══ Given material ══

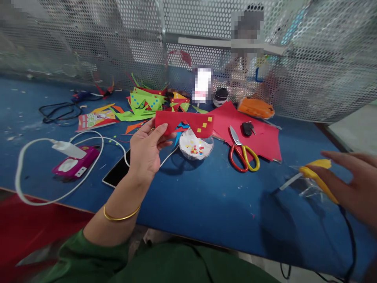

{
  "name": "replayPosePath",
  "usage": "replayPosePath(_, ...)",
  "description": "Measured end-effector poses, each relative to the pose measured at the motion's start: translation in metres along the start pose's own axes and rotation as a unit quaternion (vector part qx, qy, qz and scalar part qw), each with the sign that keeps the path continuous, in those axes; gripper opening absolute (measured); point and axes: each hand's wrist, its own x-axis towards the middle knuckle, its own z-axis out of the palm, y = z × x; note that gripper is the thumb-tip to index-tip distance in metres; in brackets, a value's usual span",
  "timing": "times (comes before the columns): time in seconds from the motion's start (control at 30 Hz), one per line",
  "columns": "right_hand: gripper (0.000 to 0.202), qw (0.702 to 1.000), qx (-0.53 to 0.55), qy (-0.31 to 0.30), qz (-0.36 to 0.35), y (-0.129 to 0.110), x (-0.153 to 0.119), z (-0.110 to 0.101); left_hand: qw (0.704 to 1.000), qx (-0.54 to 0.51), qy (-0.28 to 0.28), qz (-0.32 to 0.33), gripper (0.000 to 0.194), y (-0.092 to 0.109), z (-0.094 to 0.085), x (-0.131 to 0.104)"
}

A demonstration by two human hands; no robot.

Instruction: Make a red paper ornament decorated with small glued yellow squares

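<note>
Between the thumb and fingers of my left hand (147, 145) is a folded red paper piece (184, 119) with an angular cutout and yellow squares on its right part. Right behind and below it sits a small bowl (196, 144) lined with white, holding tiny red, yellow and blue bits. At the far right, my right hand (350, 181) is closed around a yellow glue gun (319, 181), its pale stick end pointing left over clear plastic. Red-and-yellow-handled scissors (242, 151) lie beside red sheets (265, 139), with a black key fob (247, 128) on the sheets.
Green and red paper masks (145, 102), a phone (202, 84) and an orange packet (255, 107) stand along the mesh. A purple power strip (75, 162) with a white cable, a dark tablet (118, 171) and a black cable (60, 113) lie on the left.
</note>
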Motion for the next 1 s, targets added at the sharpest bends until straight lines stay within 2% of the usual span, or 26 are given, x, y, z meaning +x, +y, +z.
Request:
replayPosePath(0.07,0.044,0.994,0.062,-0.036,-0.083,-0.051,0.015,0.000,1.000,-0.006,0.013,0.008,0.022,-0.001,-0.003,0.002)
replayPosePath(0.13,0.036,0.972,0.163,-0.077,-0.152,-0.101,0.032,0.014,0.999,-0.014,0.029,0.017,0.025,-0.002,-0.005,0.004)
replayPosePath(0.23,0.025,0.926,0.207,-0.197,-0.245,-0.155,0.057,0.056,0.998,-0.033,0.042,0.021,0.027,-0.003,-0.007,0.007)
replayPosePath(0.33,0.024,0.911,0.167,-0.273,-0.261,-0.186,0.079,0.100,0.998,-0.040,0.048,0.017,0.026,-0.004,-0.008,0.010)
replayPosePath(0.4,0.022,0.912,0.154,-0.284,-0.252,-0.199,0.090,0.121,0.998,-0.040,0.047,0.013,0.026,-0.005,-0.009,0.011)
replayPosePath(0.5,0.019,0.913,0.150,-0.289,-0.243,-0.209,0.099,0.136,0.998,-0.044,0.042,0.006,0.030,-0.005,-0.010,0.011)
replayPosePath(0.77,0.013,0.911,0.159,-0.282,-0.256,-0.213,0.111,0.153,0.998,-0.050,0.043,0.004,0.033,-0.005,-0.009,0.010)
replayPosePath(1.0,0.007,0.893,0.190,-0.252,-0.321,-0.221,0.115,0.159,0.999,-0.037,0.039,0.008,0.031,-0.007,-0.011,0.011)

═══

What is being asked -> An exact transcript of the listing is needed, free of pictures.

Answer space ->
{
  "name": "replayPosePath",
  "usage": "replayPosePath(_, ...)",
  "description": "Measured end-effector poses, each relative to the pose measured at the motion's start: translation in metres along the start pose's own axes and rotation as a unit quaternion (vector part qx, qy, qz and scalar part qw), each with the sign that keeps the path continuous, in those axes; gripper opening absolute (measured); point and axes: each hand's wrist, its own x-axis towards the middle knuckle, its own z-axis out of the palm, y = z × x; note that gripper is the thumb-tip to index-tip distance in metres; in brackets, a value's usual span",
  "timing": "times (comes before the columns): time in seconds from the motion's start (control at 30 Hz), one per line",
  "columns": "right_hand: gripper (0.000 to 0.202), qw (0.702 to 1.000), qx (-0.53 to 0.55), qy (-0.31 to 0.30), qz (-0.36 to 0.35), y (-0.129 to 0.110), x (-0.153 to 0.119), z (-0.110 to 0.101); left_hand: qw (0.704 to 1.000), qx (-0.54 to 0.51), qy (-0.28 to 0.28), qz (-0.32 to 0.33), gripper (0.000 to 0.194), y (-0.092 to 0.109), z (-0.094 to 0.085), x (-0.131 to 0.104)"
}

A demonstration by two human hands; no robot.

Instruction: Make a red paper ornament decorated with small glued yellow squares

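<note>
Between the thumb and fingers of my left hand (147, 145) is a folded red paper piece (184, 119) with an angular cutout and yellow squares on its right part. Right behind and below it sits a small bowl (196, 144) lined with white, holding tiny red, yellow and blue bits. At the far right, my right hand (350, 181) is closed around a yellow glue gun (319, 181), its pale stick end pointing left over clear plastic. Red-and-yellow-handled scissors (242, 151) lie beside red sheets (265, 139), with a black key fob (247, 128) on the sheets.
Green and red paper masks (145, 102), a phone (202, 84) and an orange packet (255, 107) stand along the mesh. A purple power strip (75, 162) with a white cable, a dark tablet (118, 171) and a black cable (60, 113) lie on the left.
</note>
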Motion for the next 1 s, targets added at the sharpest bends until straight lines stay within 2% of the usual span, or 26 are given, x, y, z meaning +x, +y, +z.
Request:
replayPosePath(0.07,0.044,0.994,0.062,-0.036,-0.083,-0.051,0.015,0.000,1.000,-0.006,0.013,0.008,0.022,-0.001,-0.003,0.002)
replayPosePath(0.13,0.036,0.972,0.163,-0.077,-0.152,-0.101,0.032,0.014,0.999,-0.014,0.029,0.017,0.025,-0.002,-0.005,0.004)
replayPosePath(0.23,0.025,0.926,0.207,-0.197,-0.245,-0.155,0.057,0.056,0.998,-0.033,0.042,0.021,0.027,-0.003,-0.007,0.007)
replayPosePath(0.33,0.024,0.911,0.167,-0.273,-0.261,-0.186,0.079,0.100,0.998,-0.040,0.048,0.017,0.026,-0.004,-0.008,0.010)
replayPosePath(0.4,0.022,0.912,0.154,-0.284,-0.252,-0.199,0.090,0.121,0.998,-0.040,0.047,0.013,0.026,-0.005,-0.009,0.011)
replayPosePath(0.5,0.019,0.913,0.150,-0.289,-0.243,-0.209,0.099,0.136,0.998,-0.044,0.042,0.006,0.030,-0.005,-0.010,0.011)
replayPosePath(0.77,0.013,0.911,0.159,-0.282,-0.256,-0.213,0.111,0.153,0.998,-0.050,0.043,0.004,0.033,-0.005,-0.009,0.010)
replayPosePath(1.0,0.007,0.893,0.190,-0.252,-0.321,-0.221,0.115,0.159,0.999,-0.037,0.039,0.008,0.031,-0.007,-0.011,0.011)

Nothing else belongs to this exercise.